My regular gaming group went through the same rough patch recently.  We had just finished up a game and had decided to start a new campaign. One of our members volunteered to run the next game and we proceeded to roll up characters. A few of us were a bit skeptical about this particular group member running the game, not because of his ability to run a game, but because of his work schedule. He works for a rather large company that makes soft drinks. I won’t say which one, but you should have one of their beverages and a smile…. Every now and then he has to miss gaming sessions because he gets called into work. Life is what happens in between games and this isn’t a big deal. His schedule becomes even more chaotic during the summer, to meet the ever increasing demands for the caffeinated life blood of gamers.

Our first session went off without a hitch; all of us were there, even our Skype player. We all had interesting character concepts and were running around in one of my favorite settings. We actually stayed at the table much longer than we normally do that night. The next week rolled around and we learned towards the end of the week that our GM had to work on game night. We were all a bit disappointed, but I am an advocate for skipping a gaming session every now and then for several reasons.

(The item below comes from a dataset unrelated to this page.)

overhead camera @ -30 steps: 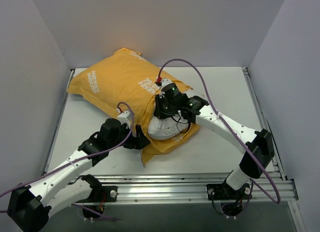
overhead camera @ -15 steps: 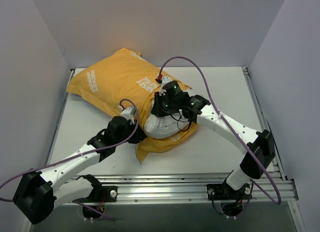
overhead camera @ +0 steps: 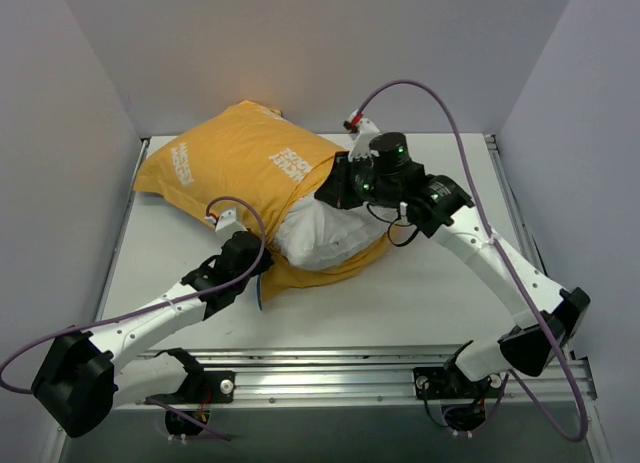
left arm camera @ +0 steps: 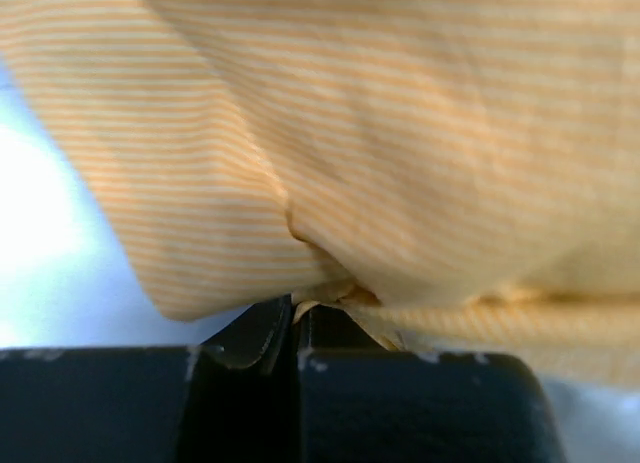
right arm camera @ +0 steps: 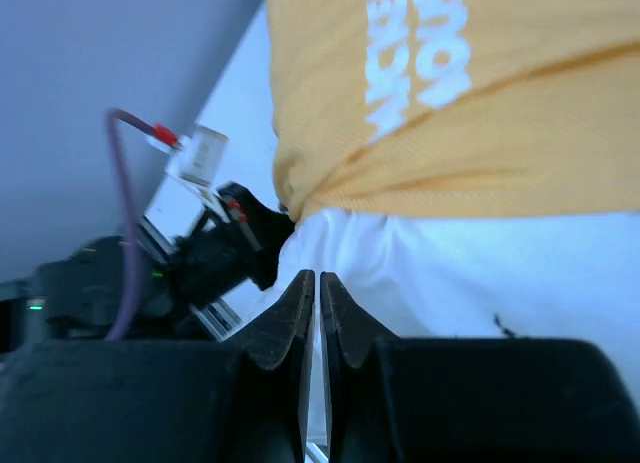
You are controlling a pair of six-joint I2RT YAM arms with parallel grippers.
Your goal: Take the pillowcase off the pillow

While my head told me it was no big deal, the rest of me wanted to game, like a whole bunch!

The following week rolled around and our GMs schedule was once again in jeopardy. I spent the entire week on pins and needles wondering if I would get my gaming fix. It was touch and go until about three hours before the game and we got word that he would make the game. I jumped up and down like a kid at Christmas – I would get my fix. We all showed up and our GM looked like an out of work extra from the walking dead. It turns out he had to work late and then after just a few hours of sleep was woken up to help some friends move. I think he figured out he had gotten 2, no more than 3 hours of sleep. Normally I would tell any GM who had only gotten that much sleep not to run a game, but he was adamant that he was good-to-go. Well, being the gaming addict that I am (admitting it is the first step) I went along, my desire to game over-rode common sense.

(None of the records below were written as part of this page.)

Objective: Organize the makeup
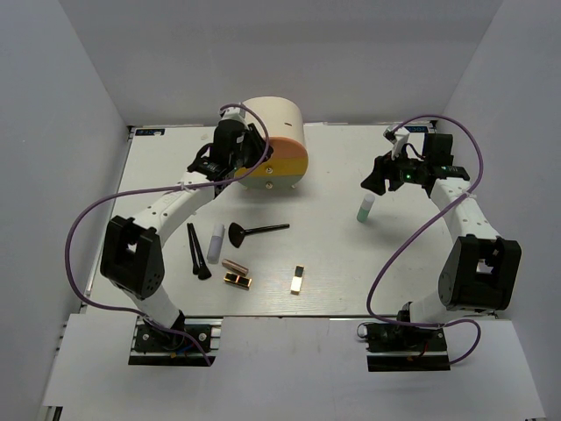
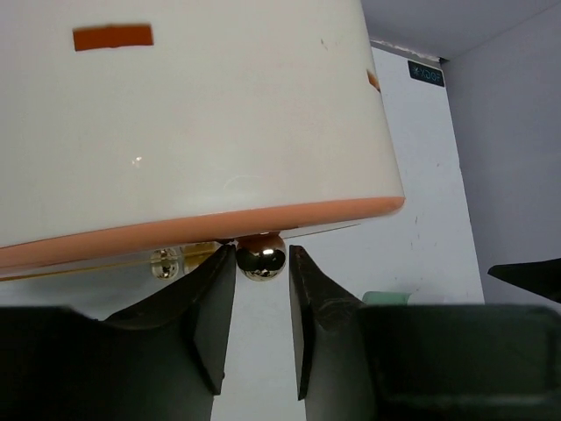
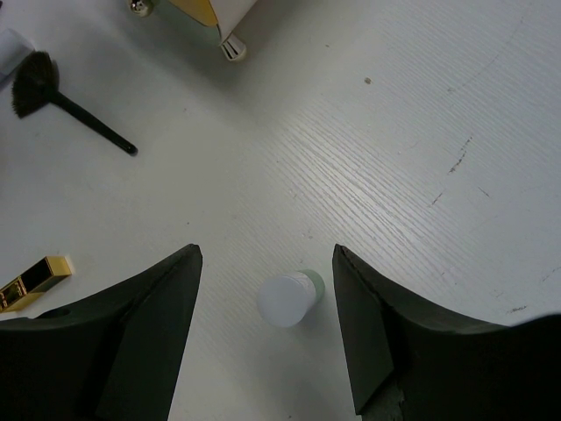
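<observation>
My left gripper (image 1: 241, 169) is at the front of the big cream cylindrical box (image 1: 276, 123). In the left wrist view its jaws (image 2: 261, 256) pinch a gold ball knob (image 2: 261, 257) under the box's orange rim. My right gripper (image 1: 379, 181) is open and hovers over the upright mint-green bottle (image 1: 365, 210). The bottle's white cap (image 3: 287, 299) shows between the spread fingers (image 3: 149, 324). On the table lie the fan brush (image 1: 254, 231), white tube (image 1: 215, 242), two black brushes (image 1: 195, 250), copper lipstick (image 1: 234, 265) and two gold-and-black cases (image 1: 237, 280) (image 1: 298, 280).
The box has orange-yellow drawers (image 1: 285, 162) and small gold feet (image 3: 232, 48). The fan brush (image 3: 53, 92) and one gold case (image 3: 31, 281) show at the left of the right wrist view. White walls enclose the table (image 1: 351, 281) on three sides.
</observation>
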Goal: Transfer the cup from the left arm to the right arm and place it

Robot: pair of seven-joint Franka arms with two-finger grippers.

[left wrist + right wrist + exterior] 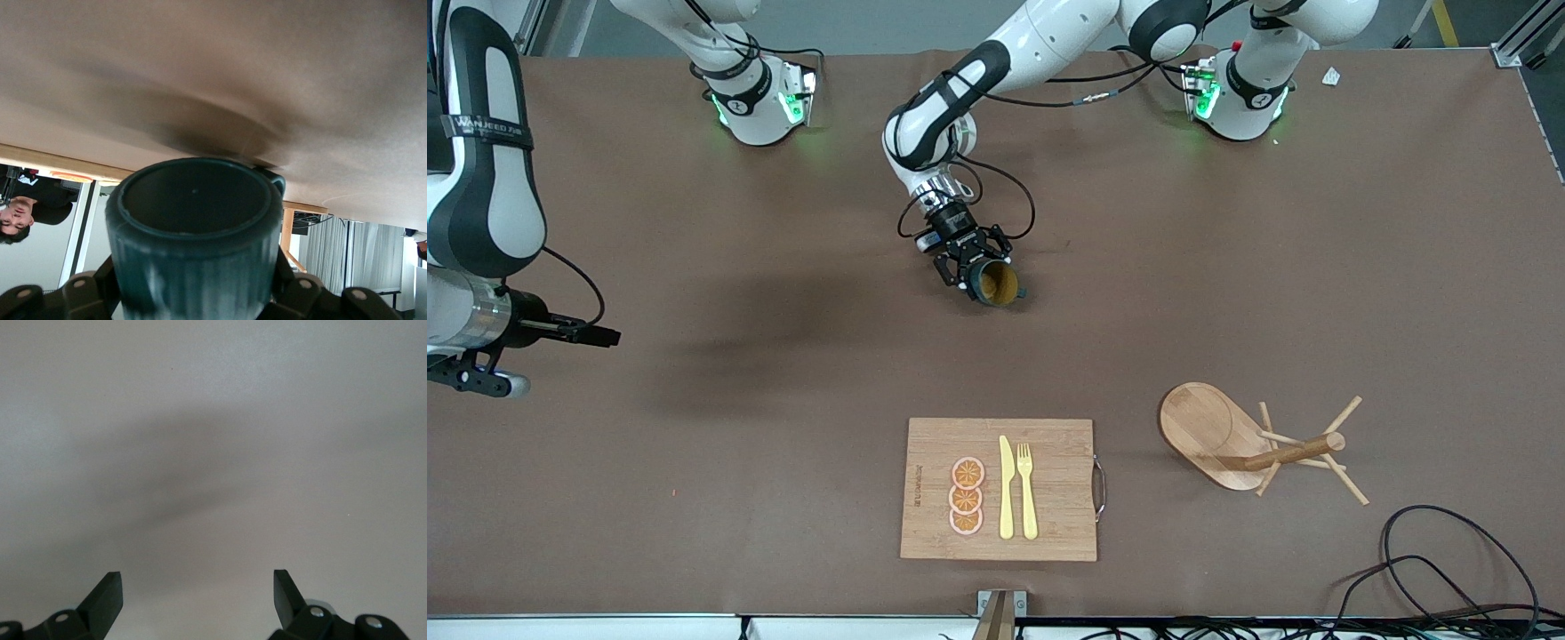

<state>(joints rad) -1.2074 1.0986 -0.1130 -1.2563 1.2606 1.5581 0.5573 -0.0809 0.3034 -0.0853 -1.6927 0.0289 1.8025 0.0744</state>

The game went OK but our GM kept getting hung up on rules that he had already adjudicated and there were a few moments where I could swear he fell asleep (who could blame him?) At the end of the night he let us know that he wasn’t sure what hours he would have to work the following week, but that he would let us know. As I’m sure you can guess, I was not happy to have to wait all week to hear what my gaming fate would be. I went with it, because he is a really good GM and an even better person.

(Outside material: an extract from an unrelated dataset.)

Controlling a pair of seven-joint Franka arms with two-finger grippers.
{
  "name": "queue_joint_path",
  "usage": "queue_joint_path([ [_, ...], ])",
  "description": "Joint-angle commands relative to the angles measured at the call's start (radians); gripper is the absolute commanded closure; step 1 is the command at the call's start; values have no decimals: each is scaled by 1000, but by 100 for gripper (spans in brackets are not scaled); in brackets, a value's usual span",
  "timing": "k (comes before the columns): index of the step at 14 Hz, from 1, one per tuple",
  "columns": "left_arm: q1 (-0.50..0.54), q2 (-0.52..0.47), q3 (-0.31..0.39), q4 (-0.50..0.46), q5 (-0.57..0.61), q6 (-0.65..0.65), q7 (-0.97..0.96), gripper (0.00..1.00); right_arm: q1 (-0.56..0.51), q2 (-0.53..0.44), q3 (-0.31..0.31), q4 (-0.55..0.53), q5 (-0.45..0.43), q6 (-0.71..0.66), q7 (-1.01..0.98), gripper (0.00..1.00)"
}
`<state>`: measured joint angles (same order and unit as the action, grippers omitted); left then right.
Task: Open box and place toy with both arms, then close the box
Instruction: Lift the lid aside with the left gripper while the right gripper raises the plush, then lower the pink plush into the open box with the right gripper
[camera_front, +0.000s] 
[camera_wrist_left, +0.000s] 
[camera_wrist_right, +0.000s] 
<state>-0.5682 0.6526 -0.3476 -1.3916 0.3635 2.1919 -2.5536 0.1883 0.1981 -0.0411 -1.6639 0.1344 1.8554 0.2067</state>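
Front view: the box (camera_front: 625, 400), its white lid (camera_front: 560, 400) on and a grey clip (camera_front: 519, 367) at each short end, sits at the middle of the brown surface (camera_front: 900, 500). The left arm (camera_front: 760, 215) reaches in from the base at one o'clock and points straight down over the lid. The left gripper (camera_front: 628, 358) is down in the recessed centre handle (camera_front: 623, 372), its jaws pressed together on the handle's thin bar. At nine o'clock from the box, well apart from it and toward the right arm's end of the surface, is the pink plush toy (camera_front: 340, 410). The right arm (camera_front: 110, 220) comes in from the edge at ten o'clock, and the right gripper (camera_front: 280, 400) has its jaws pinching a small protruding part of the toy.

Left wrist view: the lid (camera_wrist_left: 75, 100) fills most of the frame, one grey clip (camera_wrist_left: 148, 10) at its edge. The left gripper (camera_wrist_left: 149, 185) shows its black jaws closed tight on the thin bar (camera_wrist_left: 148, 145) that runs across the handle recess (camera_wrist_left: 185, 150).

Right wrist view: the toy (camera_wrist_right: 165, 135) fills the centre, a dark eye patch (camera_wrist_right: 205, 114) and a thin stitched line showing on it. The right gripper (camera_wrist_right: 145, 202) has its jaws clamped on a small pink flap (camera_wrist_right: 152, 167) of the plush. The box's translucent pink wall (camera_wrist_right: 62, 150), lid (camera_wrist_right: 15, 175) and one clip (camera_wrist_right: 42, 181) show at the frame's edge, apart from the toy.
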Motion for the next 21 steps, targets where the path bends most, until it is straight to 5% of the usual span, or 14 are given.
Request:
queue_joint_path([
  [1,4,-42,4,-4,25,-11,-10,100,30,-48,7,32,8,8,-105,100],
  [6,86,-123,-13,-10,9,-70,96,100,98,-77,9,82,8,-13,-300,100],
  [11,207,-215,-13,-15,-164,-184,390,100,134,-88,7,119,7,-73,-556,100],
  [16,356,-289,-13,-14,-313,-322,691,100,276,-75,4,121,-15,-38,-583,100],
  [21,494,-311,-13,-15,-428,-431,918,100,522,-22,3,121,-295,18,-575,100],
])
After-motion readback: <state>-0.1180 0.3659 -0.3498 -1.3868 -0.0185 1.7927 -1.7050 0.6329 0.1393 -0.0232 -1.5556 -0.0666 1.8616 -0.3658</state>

By the time a few days had passed, I couldn’t take it anymore. Our GM still didn’t know if he would have to work on the next game night and the anticipation was killing me. I called up the rest of the players and let them know that if our GM couldn’t make it, I was going to run a pickup game. I didn’t really ask, I just kind of made a statement. Yes it was a bit of a D-bag thing to do, but I was determined to not miss another night of gaming because my friend had to do something silly like make money to feed himself. Well I don’t think it was D-bag of me to come up with a backup plan, it was D-bag because I really didn’t ask the other players if they wanted to run a game or what game they wanted to play; I chose and that was that.

The rest of the players in my group know me and they consented to let me run a backup game. I chose to run Spirit of the Century based on the fact that I had just recently purchased the rulebook at Kantcon, and it is a really cool system. I let the rest of the group know my plans and started  preparing to run my game, just in case.